Die Bild-Achse des Schönen
Der Fotokünstler Reinhard Sock macht sich die Pop-Art zu eigen.
Genau erinnern kann ich mich nicht daran, wann und wo ich „Foso" - den Fotografen Reinhard Sock - zum ersten Mal wahrgenommen habe; es dürfte wohl dort oder da während einer der vielen Grazer Vernissagen gewesen sein. Als ich dann aber irgendwann, ohne es gleich zu registrieren, selber vor seine Linse geriet, und er mir via Facebook Porträtfotos schickte, da war es passiert: Ich war festgehalten, er zeichnete mein Profil mit, ich zirkuliere im Netz - auch gesehen durch seine Augen ...
Auffällig ist Reinhard Socks unauffällige Methode des Schnappschusses, wenn er z. B. während einer Vernissage durchs Publikum flaniert, die Leute anlächelt und zugleich den Auslöser der Kamera drückt, ohne durch den Sucher zu schauen oder aufs Display zu blicken. Kein Wunder, dass so quasi aleatorische Kadrage stattfindet, dass Bildausschnitte wechseln, dass erst in der Nachbearbeitung exakt bestimmt wird, was wir wie zu sehen und zu „lesen" bekommen. Nicht umsonst macht Reinhard Sock manchmal quadratische Bilder oder wählt das Format 5:1 (genannt „Fosoid").
Der Mann, der sich an der Schnittstelle zwischen Licht und Fotografie verortet, erblickte das Licht der Welt am 21. Juli 1959 um 13:10 Uhr in der Schanzelgasse zu Graz. Schon im Alter von sieben Jahren erhielt er vom Vater, einem Fotokünstler seiner Zeit, die erste Kamera geschenkt, eine „Exakta Varex", mit der er schon bald begann fotografisch zu experimentieren. Reinhard Socks heute 95-jährige Mutter arbeitete damals in der funktionellen Pathologie der Karl-Franzens-Universität Graz, und so hatte der junge Foso Zutritt zum Fotolabor, in dem er seine ersten Schwarz-Weiß-Filme selbst entwickelte und mit der Ausarbeitung von großformatigen S/W-Fotografien begann.
Seit rund zehn Jahren zeigt Reinhard Sock seine Fotoarbeiten der Öffentlichkeit durch Ausstellungen im In- und Ausland, z. B. in Graz, Wien und Berlin (2008/10) oder Paris (2009).
Entlang Fosos Bild-Achse des Schönen seien hier auf ein paar aktuellere Projekte verwiesen, für die Reinhard Sock - im Brotberuf IT-Techniker - jeweils auch Projekthomepages angelegt hat: Seit 2012 liegt der Fokus seines fotografischen Schaffens auf seinen „Transformationen", das sind künstliche Spiegelungen, die über selbstgebaute Reflektoren sehr abstrakte Formen- und Farb-„Kompositionen" bewirken, wobei die Ergebnisse - obwohl man das meinen könnte - nicht digital nachbearbeitet werden. ( http://www.pop-art.at/TRANSFORMATIONEN_2014/)

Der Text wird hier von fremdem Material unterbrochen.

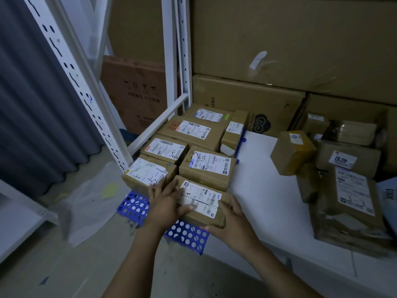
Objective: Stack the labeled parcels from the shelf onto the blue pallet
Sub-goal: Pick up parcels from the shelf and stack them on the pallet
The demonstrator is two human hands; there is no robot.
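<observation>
left hand (169, 203) presses, right hand (233, 219) grips a labeled parcel (205, 195) on the blue pallet (133, 207).

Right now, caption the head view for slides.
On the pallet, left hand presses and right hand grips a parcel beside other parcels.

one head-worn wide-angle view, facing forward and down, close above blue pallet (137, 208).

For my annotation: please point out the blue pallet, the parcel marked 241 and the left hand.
blue pallet (187, 234), head view, bare perforated deck
parcel marked 241 (165, 148), head view, top label
left hand (166, 200), head view, back of hand
</observation>
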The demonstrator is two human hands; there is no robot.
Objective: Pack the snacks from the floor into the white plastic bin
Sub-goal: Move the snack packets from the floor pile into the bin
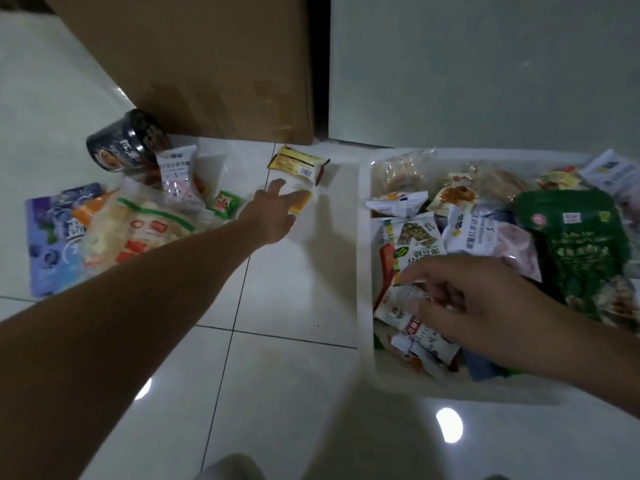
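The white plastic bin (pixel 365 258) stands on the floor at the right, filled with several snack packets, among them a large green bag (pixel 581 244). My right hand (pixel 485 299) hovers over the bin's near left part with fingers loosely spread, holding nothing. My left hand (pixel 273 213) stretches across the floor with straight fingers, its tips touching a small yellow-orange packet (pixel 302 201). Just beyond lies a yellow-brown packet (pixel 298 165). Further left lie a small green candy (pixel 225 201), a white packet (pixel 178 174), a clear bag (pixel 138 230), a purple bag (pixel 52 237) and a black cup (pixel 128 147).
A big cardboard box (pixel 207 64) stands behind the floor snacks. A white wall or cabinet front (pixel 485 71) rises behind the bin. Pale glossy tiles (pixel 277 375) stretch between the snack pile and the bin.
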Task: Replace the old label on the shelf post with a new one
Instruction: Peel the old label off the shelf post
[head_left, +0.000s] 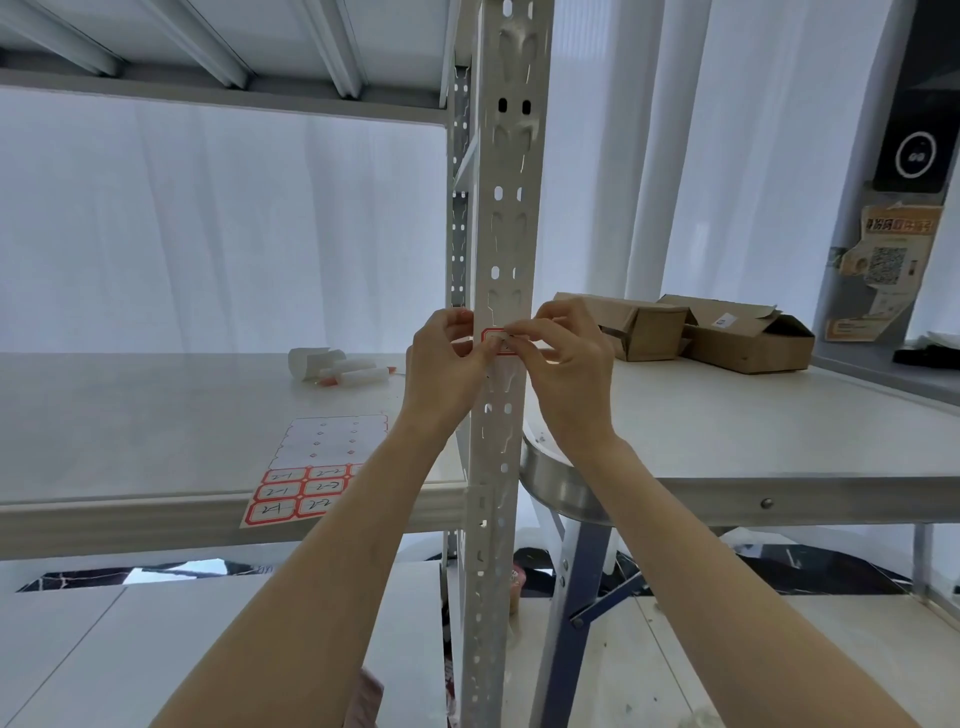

Auf das „Ping-Pong"-Projekt aus 2008, das in Unterpremstätten bei Graz bzw. in Berlin-Wedding gezeigt wurde, möchte ich ein wenig näher eingehen. Das Ausstellungskonzept beruht auf Variationen, Kontrasten und Partnerschaften. Die Schnittstelle ist die Fotografie von Reinhard Sock. A3-Prints mit einer Farbtiefe von 2 Bit (Schwarz/Weiß) werden vom jeweiligen „Partner" mit Motiven des anderen an die Wand getackert und ergeben so eine Gesichts-Landschaft („Das geistige Biotop"). Indem sich das Publikum dieser interaktiven Performance die Fotografien aussuchen muss und den Platz dafür frei wählt, ist es gezwungen, sich mit dem Partner auseinanderzusetzen, ihn zu begreifen und einen geeigneten Platz für ihn suchen. Der Effekt: Work in progress und Work in motion zugleich. Weitere Infos: http://www.pop-art.at/B1/ und
http://www.pop-art.at/B2/
Wenn es einen zentralen Begriff für Fosos Fotoarbeiten gibt, dann den der Pop-Art. Im Sinne der Reduktion von Details und Farbverfremdung der dadurch entstehenden Flächen transformiert Foso sowohl Porträts als auch Stadtansichten zu Pop-Art-Fotografien. Die kann man sich, wenn gewünscht, übrigens auch auf Lampenschirme applizieren lassen.